Boston Mayor Marty Walsh will be inaugurating the ultimate Big Data scorecard on city services, a single number reflecting how well city government is doing its job. The program, known as CityScore, was previewed in the New York Times. All of Boston’s services represented in a single number! Here’s my favorite quote from Mayor Walsh’s chief of staff Daniel Koh: “We need to figure out the best way to weight these things, and there will be some that will be somewhat political.”
Well sure it’s political; of course it’s political. But then numbers always are in politics.
That is one of the lessons of an invaluable book on public policy, Deborah Stone’s Policy Paradox: The Art of Political Decision Making. In politics numbers are never the endgame; they are a tool in political conflict. Numbers can present an argument for how well or poorly we’re doing, whether things are getting better or worse and for how long, signs of prosperity or of decay. Numbers give us a focal point to fight over, a device to assign our preferred causal interpretation, a way to push for our favored solution. Sometimes the same number is a sign of both progress and regress, depending on who is doing the interpreting. We have to decide what we are going to count, how to define it, and how to count it. Stone says that “Numbers, in fact, work exactly like metaphors. To categorize in counting or to analogize in metaphors is to select one feature of something, assert a likeness on the basis of that feature, and ignore all the other issues.”

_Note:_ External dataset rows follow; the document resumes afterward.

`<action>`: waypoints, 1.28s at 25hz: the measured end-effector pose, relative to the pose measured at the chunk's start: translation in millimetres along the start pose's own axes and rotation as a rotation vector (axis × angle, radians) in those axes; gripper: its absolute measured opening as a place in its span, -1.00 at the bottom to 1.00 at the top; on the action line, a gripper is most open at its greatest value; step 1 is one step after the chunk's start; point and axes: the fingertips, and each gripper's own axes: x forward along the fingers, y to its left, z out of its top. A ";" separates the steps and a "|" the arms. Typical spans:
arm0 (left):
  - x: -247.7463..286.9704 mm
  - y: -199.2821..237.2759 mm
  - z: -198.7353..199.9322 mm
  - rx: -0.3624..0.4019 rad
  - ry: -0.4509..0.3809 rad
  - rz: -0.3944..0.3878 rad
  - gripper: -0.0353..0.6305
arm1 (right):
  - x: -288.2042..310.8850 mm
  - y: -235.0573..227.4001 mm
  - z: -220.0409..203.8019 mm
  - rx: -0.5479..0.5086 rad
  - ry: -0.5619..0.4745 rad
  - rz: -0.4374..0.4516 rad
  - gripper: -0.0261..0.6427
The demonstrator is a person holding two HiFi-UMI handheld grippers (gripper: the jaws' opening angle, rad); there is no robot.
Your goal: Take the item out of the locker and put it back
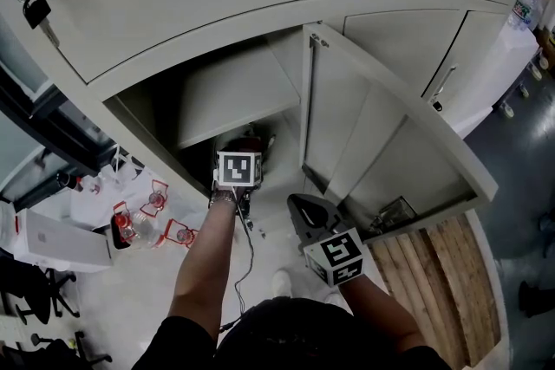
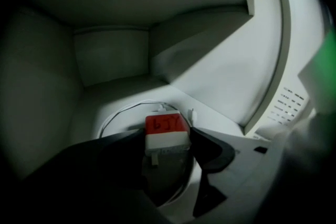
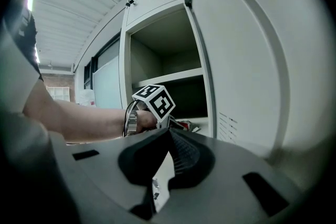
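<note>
A red-and-white charger block [image 2: 167,134] with its white cable [image 2: 121,113] lies on the floor of the open locker compartment [image 2: 110,60]. My left gripper [image 2: 167,140] reaches down into the compartment, with a jaw against each side of the block. In the head view the left gripper [image 1: 238,169] sits at the locker mouth, and a bit of red [image 1: 251,139] shows just beyond it. My right gripper [image 3: 168,132] is shut and empty, held outside beside the open door [image 3: 247,60]; in the head view the right gripper [image 1: 305,217] is below that door [image 1: 390,143].
The door swings out to the right of the compartment. A shelf [image 1: 234,100] spans the locker above the charger. Keys [image 1: 36,9] hang from the locker above left. A table with bottles [image 1: 139,225] stands at the left and a wooden pallet [image 1: 434,264] at the right.
</note>
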 end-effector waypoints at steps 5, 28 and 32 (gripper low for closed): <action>-1.0 -0.6 4.2 0.045 -0.046 0.020 -0.09 | -4.4 0.6 0.1 0.003 -0.003 -0.007 -0.92; -40.7 -18.3 -3.7 0.122 -0.238 0.149 -0.10 | -43.0 -5.9 -0.3 -0.016 -0.008 0.021 -0.92; -59.4 -28.3 -7.4 0.096 -0.270 0.157 -0.10 | -52.2 -1.5 -0.3 -0.026 -0.010 0.050 -0.92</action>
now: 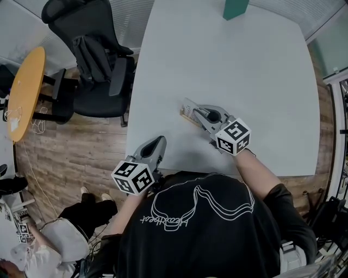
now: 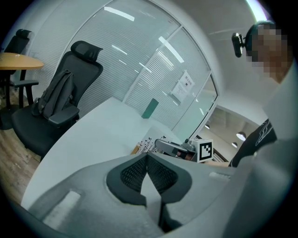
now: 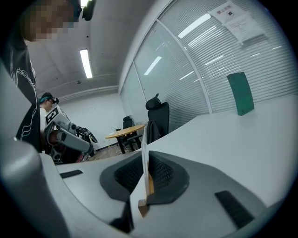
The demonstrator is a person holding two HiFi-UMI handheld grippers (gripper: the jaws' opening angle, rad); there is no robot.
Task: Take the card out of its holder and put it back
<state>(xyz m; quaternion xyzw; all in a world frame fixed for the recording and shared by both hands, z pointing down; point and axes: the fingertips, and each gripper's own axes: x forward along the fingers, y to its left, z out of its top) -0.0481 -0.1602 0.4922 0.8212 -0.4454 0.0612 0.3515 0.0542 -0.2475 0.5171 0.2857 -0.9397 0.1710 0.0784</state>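
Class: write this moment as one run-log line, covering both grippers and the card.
left gripper: shut, empty | right gripper: shut on card | stage: card gripped

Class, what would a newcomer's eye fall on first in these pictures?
The right claw, shut on a thin white card held edge-on over the big white table. Next, the left claw, shut and empty at the table's near edge, and a green block at the far edge.

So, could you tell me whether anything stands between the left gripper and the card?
Nothing visible does: only bare table lies between the left gripper and the card, which the right gripper clamps.
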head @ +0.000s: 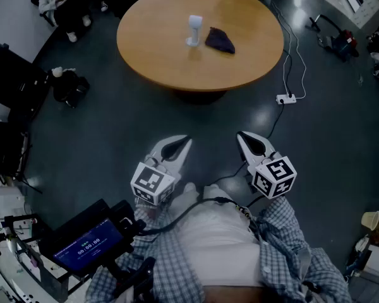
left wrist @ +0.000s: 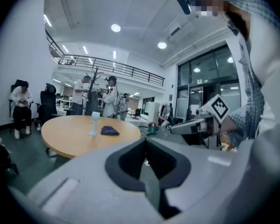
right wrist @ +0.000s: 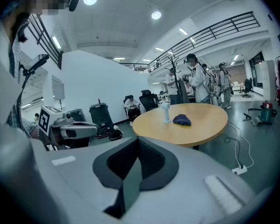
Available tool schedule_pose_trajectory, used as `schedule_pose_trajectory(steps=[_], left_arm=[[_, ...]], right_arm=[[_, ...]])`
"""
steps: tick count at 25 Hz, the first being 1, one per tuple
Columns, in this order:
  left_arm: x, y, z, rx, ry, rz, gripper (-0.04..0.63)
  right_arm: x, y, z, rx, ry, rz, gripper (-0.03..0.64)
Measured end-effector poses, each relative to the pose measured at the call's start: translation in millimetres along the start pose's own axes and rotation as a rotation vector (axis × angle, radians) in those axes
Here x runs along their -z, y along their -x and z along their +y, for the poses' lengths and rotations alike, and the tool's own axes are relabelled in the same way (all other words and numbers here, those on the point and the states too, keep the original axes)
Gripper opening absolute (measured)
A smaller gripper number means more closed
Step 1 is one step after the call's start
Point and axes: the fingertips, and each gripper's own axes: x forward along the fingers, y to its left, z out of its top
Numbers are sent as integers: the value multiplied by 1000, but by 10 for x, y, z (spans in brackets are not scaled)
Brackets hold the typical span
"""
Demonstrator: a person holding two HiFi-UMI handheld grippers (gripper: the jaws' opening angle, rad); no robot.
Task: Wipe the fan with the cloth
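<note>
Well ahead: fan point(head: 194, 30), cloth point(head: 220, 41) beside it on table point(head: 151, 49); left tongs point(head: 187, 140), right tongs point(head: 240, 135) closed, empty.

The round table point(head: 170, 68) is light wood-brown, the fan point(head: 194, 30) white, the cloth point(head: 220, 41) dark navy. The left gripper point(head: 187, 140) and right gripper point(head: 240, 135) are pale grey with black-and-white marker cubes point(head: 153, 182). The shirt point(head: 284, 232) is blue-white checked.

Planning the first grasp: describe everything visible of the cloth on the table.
The cloth is small, dark navy, soft-looking fabric, crumpled into a low heap rather than spread. It lies on the round wooden table near its middle, just right of the upright white fan in the head view, seemingly a narrow gap apart. Only the tabletop touches it.
</note>
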Motion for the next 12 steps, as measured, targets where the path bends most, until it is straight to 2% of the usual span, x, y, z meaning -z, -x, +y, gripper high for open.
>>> schedule_pose_trajectory(steps=[12], left_arm=[[39, -48, -32, -2, 3, 11, 2]], right_arm=[[5, 22, -54, -6, -8, -4, 3]])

Let’s measure our educational system. How is your child’s MCAS score? How is your school’s MCAS profile, improving or declining? Whoops, we are on to PARCC. Then again, the U.S. Secretary of Education said the other day that perhaps we really are testing too much. One complaint is that teachers “teach to the test” rather than inspiring children to love learning. Of course if you are going to measure teachers’ performance based on standardized tests, it is inevitable that they will teach to the test. Love of learning is wonderful, but Big Data does not measure love.
The Times reports that the commissioner of public works has detailed statistics on potholes. The city relies on citizens reporting potholes. Suppose one neighborhood supports many immigrant families (with limited access to technology) from countries where distrust of government runs high; it has lots of potholes but doesn’t report many of them. Another neighborhood, which is middle class and well-connected (politically and technologically), has multiple reports at the first sign of loose gravel. The multiple reports are good because then we fill one pothole and close 2-3 complaints. Our pothole metric is going great.
Or, another goal is fair representation on the city council. What is “fair”? The decennial redistricting is one of the most political decisions the city council makes. Usually there is litigation. Last redistricting the council passed a plan it deemed fair and Mayor Menino vetoed it. The council passed a different plan, the mayor signed and no lawsuit this time.
To return to Mr. Koh’s New York Times quote, he was referring to how to weight different services in the algorithm: 911 response time vs. tree trimming vs. schools (MCAS, PARCC?) vs. library books loaned vs. liquor licenses granted, vs. EMS service vs. animal control, and on and on and on. Just that exercise ought to impress us all with how much city government does. But how to weight each statistic into the final CityScore is an enormous task. And a political one.